Chris Pratt (Mitte) gemeinsam mit Joel Edgerton in Zero Dark Thirty

Für Pratt läuft es eigentlich aktuell richtig gut, seine beiden Film in diesem Jahr, Avengers: Infinity War und Jurassic World: Das gefallene Königreich, waren beide riesige Hits, die zusammen über 3 Milliarden Dollar weltweit eingespielt haben. Doch seine kommenden Projekte wurden etwas ausgebremst. Da wäre zum einen die Kontroverse um James Gunns Rauswurf aus der Guardians of the Galaxy-Reihe aufgrund alter Tweets, und zum anderen die Verschiebung von Cowboy Ninja Viking auf unbestimmte Zeit. Da kommt das Projekt von Hollywoods neuem Mann für Erwachsenenunterhaltung, Taylor Sheridan, gerade recht: Pratt befindet sich in Gesprächen für die Hauptrolle in Fast.

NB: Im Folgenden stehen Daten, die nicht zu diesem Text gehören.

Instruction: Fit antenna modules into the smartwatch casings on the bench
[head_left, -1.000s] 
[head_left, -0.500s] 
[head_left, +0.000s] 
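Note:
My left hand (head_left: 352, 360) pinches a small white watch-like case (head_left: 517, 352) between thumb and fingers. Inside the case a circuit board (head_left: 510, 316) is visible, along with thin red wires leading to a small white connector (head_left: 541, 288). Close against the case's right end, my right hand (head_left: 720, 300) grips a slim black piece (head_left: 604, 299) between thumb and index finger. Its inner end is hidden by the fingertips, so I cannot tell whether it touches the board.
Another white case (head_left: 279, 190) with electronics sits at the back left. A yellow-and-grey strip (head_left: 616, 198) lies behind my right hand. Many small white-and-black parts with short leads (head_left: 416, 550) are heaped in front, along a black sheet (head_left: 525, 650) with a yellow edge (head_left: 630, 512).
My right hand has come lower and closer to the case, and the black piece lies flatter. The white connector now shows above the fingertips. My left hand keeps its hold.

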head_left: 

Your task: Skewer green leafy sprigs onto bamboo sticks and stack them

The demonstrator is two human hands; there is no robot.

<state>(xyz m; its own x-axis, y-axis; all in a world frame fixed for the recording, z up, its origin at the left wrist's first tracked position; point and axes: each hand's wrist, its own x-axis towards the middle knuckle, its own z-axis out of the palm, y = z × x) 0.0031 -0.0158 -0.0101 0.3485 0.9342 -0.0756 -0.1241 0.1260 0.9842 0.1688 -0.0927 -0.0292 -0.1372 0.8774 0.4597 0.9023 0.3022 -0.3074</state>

Darin geht es um ein ein ehemaliges Mitglied einer Spezialeinheit, das von der DEA rekrutiert wird, um eine Black-Ops-Einheit anzuführen. Das brisante Ziel sind Mitglieder eines Drogenrings, die unter dem Schutz des CIA stehen. Das riecht bereits nach einer Menge Blei. Für Pratt wäre Fast die ideale Gelegenheit, etwas aus seinem stereotypischen Rollenmuster des verschmitzten Helden herauszubrechen und mehr Kante zu zeigen.

Sheridan, der mit dem Thriller Wind River sein Regiedebüt gab, machte sich einen Namen als Experte für spannende, erwachsene Stoffe mit Blick in die dunkle menschliche Seele, aufbereitet als Thriller. Darunter fallen Sicaro und Hell or High Water.